◆ Work instructions ◆
Could you set down all of the data again, exactly as it stands?
⁂
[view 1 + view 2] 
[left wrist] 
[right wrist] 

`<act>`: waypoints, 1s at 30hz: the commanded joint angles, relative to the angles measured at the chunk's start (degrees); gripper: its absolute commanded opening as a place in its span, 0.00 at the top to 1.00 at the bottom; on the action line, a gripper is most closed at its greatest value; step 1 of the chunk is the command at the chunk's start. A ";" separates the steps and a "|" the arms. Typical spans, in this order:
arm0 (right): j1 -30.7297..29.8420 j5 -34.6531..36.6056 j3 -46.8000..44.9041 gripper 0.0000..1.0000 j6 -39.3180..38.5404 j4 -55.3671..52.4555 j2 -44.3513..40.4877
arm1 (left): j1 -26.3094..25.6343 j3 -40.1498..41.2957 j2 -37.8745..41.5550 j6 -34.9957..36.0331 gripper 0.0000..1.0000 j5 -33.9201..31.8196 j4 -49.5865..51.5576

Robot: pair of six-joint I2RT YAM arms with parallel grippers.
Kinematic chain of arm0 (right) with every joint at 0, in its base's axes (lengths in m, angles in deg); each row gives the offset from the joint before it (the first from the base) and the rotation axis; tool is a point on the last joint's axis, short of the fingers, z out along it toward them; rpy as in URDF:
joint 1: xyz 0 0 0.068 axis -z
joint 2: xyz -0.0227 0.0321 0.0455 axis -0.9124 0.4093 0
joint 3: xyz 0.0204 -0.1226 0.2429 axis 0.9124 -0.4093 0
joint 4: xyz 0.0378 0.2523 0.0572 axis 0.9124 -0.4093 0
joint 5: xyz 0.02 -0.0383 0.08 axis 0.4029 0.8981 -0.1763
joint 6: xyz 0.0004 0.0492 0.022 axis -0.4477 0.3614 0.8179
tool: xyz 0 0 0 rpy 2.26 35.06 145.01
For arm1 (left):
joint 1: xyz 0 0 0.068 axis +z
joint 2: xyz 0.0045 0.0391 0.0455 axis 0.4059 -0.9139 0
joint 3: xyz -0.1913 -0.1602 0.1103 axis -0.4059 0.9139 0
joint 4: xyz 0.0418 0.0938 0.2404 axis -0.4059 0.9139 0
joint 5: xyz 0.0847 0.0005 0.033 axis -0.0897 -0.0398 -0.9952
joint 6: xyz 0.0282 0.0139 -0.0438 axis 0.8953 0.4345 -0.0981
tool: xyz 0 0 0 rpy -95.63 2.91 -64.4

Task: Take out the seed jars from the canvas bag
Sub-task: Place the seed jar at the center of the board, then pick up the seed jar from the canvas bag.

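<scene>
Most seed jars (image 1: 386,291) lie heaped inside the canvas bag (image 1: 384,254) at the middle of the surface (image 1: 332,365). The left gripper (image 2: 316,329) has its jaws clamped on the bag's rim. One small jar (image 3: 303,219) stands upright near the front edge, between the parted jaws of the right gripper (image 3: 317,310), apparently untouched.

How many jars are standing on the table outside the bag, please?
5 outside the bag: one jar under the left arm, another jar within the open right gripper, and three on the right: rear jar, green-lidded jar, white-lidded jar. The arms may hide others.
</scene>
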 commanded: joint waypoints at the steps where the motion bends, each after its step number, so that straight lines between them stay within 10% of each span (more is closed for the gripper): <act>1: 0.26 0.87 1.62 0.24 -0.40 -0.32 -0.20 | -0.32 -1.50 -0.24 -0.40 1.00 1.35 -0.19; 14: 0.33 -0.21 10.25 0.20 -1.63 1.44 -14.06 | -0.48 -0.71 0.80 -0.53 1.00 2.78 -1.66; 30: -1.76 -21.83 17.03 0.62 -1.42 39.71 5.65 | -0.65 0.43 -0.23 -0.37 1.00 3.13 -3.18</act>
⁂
◆ Solved problem ◆
[view 1 + view 2] 
[left wrist] 
[right wrist] 

`<act>`: waypoints, 1s at 30hz: the commanded joint angles, relative to the angles measured at the chunk's start (degrees); gripper: its absolute commanded opening as a place in its span, 0.00 at the top to 1.00 at the bottom; on the action line, a gripper is most closed at its greatest value; step 1 of the chunk is the command at the chunk's start. A ";" separates the steps and a "|" the arms. Typical spans, in this order:
arm0 (right): j1 -30.7297..29.8420 j5 -34.6531..36.6056 j3 -46.8000..44.9041 gripper 0.0000..1.0000 j6 -39.3180..38.5404 j4 -55.3671..52.4555 j2 -44.3513..40.4877
arm1 (left): j1 -26.3094..25.6343 j3 -40.1498..41.2957 j2 -37.8745..41.5550 j6 -34.9957..36.0331 gripper 0.0000..1.0000 j5 -33.9201..31.8196 j4 -49.5865..51.5576

Robot: pair of six-joint I2RT YAM arms with parallel grippers.
Kinematic chain of arm0 (right) with every joint at 0, in its base's axes (lengths in m, angles in deg); each row gives the offset from the joint before it (the first from the base) and the rotation axis; tool is a point on the last joint's axis, short of the fingers, z out along it toward them; rpy as in URDF:
joint 1: xyz 0 0 0.068 axis -z
joint 2: xyz -0.0227 0.0321 0.0455 axis -0.9124 0.4093 0
joint 3: xyz 0.0204 -0.1226 0.2429 axis 0.9124 -0.4093 0
joint 4: xyz 0.0378 0.2523 0.0572 axis 0.9124 -0.4093 0
joint 5: xyz 0.02 -0.0383 0.08 axis 0.4029 0.8981 -0.1763
joint 6: xyz 0.0004 0.0492 0.022 axis -0.4477 0.3614 0.8179
tool: xyz 0 0 0 rpy 2.26 35.06 145.01
For arm1 (left):
joint 1: xyz 0 0 0.068 axis +z
joint 2: xyz 0.0045 0.0391 0.0455 axis 0.4059 -0.9139 0
joint 3: xyz -0.1913 -0.1602 0.1103 axis -0.4059 0.9139 0
joint 4: xyz 0.0418 0.0938 0.2404 axis -0.4059 0.9139 0
joint 5: xyz 0.0847 0.0005 0.033 axis -0.0897 -0.0398 -0.9952
joint 6: xyz 0.0282 0.0139 -0.0438 axis 0.8953 0.4345 -0.0981
tool: xyz 0 0 0 rpy -95.63 2.91 -64.4

Task: Take out the seed jars from the canvas bag
Sub-task: Place the seed jar at the center of the board, then pick up the seed jar from the canvas bag.

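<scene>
Most seed jars (image 1: 386,291) lie heaped inside the canvas bag (image 1: 384,254) at the middle of the surface (image 1: 332,365). The left gripper (image 2: 316,329) has its jaws clamped on the bag's rim. One small jar (image 3: 303,219) stands upright near the front edge, between the parted jaws of the right gripper (image 3: 317,310), apparently untouched.

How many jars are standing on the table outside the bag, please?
5 outside the bag: one jar under the left arm, another jar within the open right gripper, and three on the right: rear jar, green-lidded jar, white-lidded jar. The arms may hide others.
</scene>
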 commanded: joint waypoints at the steps where the motion bends, each after its step number, so that straight lines between them stay within 10% of each span (more is closed for the gripper): <act>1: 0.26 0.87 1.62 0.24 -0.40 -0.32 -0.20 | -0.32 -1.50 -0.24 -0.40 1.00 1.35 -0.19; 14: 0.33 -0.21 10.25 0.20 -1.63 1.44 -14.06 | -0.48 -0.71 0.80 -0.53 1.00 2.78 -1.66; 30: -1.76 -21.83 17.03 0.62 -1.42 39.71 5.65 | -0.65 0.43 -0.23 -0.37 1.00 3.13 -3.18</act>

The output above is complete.